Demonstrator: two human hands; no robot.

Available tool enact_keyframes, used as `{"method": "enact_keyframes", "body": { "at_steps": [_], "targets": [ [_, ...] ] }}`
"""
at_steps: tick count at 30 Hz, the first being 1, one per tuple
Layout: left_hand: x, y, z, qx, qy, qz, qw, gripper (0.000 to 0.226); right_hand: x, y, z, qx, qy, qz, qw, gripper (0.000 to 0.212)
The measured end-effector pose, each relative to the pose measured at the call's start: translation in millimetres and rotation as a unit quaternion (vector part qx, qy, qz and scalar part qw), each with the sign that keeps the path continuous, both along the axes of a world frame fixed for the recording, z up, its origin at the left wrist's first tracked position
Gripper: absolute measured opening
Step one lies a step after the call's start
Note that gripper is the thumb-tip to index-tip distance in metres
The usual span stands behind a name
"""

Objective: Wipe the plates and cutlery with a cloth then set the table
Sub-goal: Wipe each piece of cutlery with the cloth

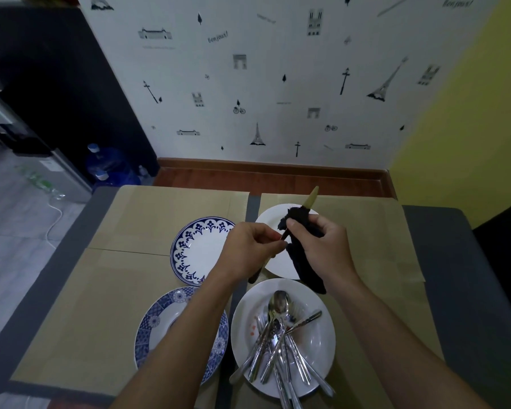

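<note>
My left hand (252, 246) pinches the handle end of a knife (311, 197), whose pale blade tip sticks out beyond a dark cloth (303, 261). My right hand (322, 242) grips the cloth, wrapped around the knife's blade, above a plain white plate (273, 215). A white plate (322, 346) near me holds several spoons and forks (278, 335) in a pile. Left of it lie two blue-patterned plates, one further from me (195, 249) and one nearer (157, 329), partly under my left forearm.
Beige placemats (148, 219) cover the grey table (449, 261). The table's far edge meets a wooden skirting and a papered wall. Blue water bottles (106, 163) and a dark cabinet stand on the floor to the left.
</note>
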State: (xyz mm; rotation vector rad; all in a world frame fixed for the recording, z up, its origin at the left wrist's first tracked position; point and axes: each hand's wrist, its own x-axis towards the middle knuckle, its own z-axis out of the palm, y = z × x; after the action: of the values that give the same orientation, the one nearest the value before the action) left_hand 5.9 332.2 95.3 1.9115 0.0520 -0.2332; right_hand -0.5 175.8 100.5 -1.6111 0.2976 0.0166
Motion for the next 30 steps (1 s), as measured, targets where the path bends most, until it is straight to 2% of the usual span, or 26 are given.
{"method": "enact_keyframes", "body": {
  "at_steps": [13,20,26,30],
  "targets": [
    [-2.9,0.5,-1.2,0.081,-0.013,-0.002,0.997,0.011,1.0,-0.8,-1.5,-0.008,0.039,0.012,0.999,0.008],
    [-6.0,8.6,-3.8,0.149,-0.015,-0.041,0.988,0.009,-3.2,-3.6,-7.2,0.024,0.032,-0.039,0.998,0.007],
    [-16.8,20.5,-16.2,0.137,0.008,-0.058,0.989,0.009,-0.2,-7.0,-17.0,0.018,0.026,-0.059,0.998,0.009],
    [-22.3,34.9,-29.6,0.151,0.008,-0.051,0.987,0.008,-0.9,-6.4,-18.3,0.023,0.026,-0.081,0.996,0.001]
  ]
}}
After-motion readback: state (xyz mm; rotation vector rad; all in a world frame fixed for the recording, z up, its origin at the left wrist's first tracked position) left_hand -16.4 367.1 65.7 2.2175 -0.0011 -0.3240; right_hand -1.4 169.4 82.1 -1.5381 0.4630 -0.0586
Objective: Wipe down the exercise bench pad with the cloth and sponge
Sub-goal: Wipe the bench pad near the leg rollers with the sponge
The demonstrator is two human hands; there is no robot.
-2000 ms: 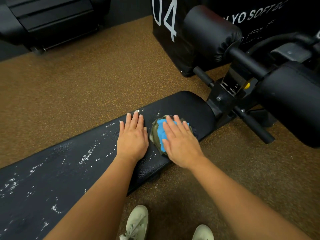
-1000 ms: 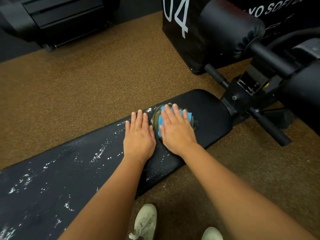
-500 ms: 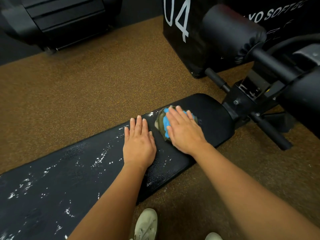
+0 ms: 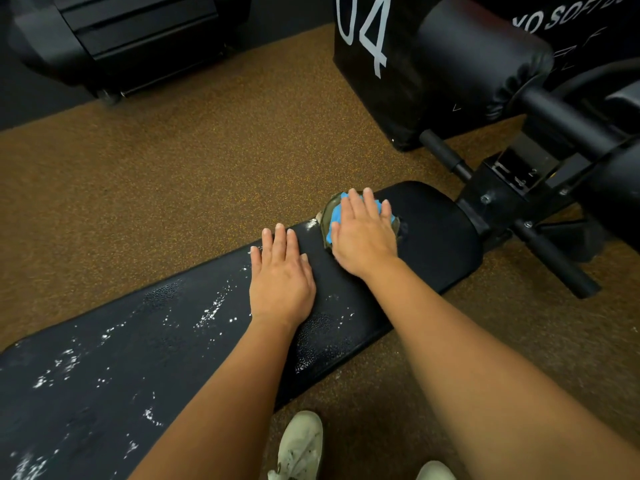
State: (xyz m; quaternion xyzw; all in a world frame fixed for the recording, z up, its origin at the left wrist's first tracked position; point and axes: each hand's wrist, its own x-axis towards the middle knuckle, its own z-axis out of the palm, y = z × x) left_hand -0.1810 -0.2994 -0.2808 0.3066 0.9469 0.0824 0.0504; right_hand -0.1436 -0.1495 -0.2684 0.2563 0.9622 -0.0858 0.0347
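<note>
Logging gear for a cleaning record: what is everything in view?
Bench pad: one, black, white-flecked, centre.
Cloth: one, blue, on pad's right end.
Sponge: one, olive, beneath the cloth.
Bench frame: one, black, right of pad.
Roller pads: two, black, upper right.
Plyo box: one, black, marked 04, top.
Machine: one, black, top left.
Floor: one, brown speckled.
Shoes: two, pale, bottom edge.
Left hand: one, flat on pad.
Right hand: one, flat on cloth.
</note>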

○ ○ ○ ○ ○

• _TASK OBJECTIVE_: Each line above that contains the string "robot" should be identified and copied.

• _RESPONSE TO THE TASK_:
Demonstrator: two human hands; no robot.
The demonstrator is two human hands; there is no robot.

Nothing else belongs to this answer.